The increasing dissent comes as U.S. and European regulators step up scrutiny of potential antitrust violations by tech giants. The F.T.C. is looking at Amazon and Facebook, while the Department of Justice is examining Apple and Google.
Big Tech has its defenders. The WSJ editorial board argues that free offerings from Facebook and Google provide valuable services to consumers that outweigh harm to competitors. And John Thornhill of the FT writes that growing competition among tech giants should ease concerns about monopolies.
But the government looks poised to adopt a “hipster antitrust” policy (yes, that’s a thing, according to the American Bar Association), according to Brad Smith, Microsoft’s president. That’s where the government looks beyond consumer prices to companies’ overall behavior — and lets regulators take more action on potentially harmful behavior.
After Mexico fight, Trump resumes battling China
President Trump argued yesterday that he had won an immigration standoff with Mexico by brandishing the threat of tariffs. Seemingly filled with confidence, he has now returned to his clash with Beijing.
“The China deal’s going to work out,” Mr. Trump told CNBC. “You know why? Because of tariffs.”
Mr. Trump said he was prepared to place 25 percent tariffs on another $300 billion of Chinese goods — and would impose them immediately if he didn’t get to meet with President Xi Jinping at the G-20 summit meeting in Japan this month.
As proof he could win, he pointed to the recent settlement with Mexico. “If we didn’t have tariffs, we wouldn’t have made a deal,” he told CNBC. “We got everything we wanted.”
But it isn’t clear that’s the case. Much of what Mexico said it would do had been discussed over the past several months, and the country’s top diplomat denied Mr. Trump’s claim that a secret pact on immigration was in place.
Many remain worried. A top official at the U.S. Chamber of Commerce argued yesterday that levies don’t make for good trade policy.
More: Prolonged trade battles could prompt research analysts to cut their corporate earnings forecasts — and that could lead to more market turmoil. And House Democrats still aren’t ready to back the new Nafta pact.
Trump wants the Fed to act like China’s central bank
President Trump again attacked the Fed over interest rates yesterday, lamenting that the U.S. central bank wasn’t subservient to him, as China’s is to President Xi Jinping.
“The head of the Fed in China is President Xi,” Mr. Trump told CNBC yesterday, asserting that “he can do whatever he wants.”
Mr. Trump has been trying to browbeat the Fed into lowering interest rates ever since the central bank raised them last year, and he has called on the Fed to take other actions to stimulate the U.S. economy. He said the bank had been “very destructive.”
He also bemoaned the Fed’s current personnel. Thirteen of the 17 officials deciding the central bank’s policies weren’t picked by him. “They’re not my people,” he told CNBC. (All four governors he nominated voted to raise interest rates last year.)

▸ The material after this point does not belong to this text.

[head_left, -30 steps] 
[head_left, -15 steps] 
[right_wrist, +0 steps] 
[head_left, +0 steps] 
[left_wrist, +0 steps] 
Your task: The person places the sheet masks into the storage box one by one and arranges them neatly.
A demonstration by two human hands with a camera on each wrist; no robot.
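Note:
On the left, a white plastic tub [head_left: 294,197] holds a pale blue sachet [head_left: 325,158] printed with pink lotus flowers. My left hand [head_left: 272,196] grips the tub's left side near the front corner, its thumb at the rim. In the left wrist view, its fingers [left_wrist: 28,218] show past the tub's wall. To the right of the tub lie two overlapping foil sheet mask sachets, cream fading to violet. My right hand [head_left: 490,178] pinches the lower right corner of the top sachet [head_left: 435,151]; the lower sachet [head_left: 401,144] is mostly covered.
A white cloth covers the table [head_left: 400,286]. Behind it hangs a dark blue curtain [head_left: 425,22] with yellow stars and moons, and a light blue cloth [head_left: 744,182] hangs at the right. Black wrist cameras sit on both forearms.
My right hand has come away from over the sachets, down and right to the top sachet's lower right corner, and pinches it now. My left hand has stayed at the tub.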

Jay Powell, the Fed chairman, remains in a tight spot. Given the slowing economy and the uncertainty of Mr. Trump’s trade wars, Mr. Powell and other officials may have no choice but to lower rates. But doing so risks making the Fed look like it bowed to political pressure — which, unlike its Chinese counterpart, it isn’t supposed to do.
More: Though markets expect the Fed to cut rates this year, Goldman Sachs’s chief economist thinks otherwise. And a Morgan Stanley strategist argues that a rate cut this summer may not be enough to stave off a recession.
Europe’s banking watchdog is worried about dirty money
The European Banking Authority has been given a mandate to fight money-laundering scandals across the Continent. But it doesn’t have the tools needed to succeed, its new C.E.O., José Manuel Campa, told the FT.
The E.B.A. was given its remit after the huge Danske Bank scandal. Hundreds of billions of euros of dirty money from Russia is believed to have flowed through the lender.
Yesterday brought another reminder of the problem, as Deutsche Bank acknowledged lapses in its money-laundering checks. (The German bank — already under fire for not doing enough to curb financial crimes — said it did not find any instances of dirty money transactions that occurred because of the faulty screening.)
Mr. Campa said the regulator’s mission was too narrow, focused mostly on collecting data and then handing off to individual countries’ banking authorities. “I don’t think the mandate that the E.B.A. has received is the mandate that will solve that problem,” he told the FT.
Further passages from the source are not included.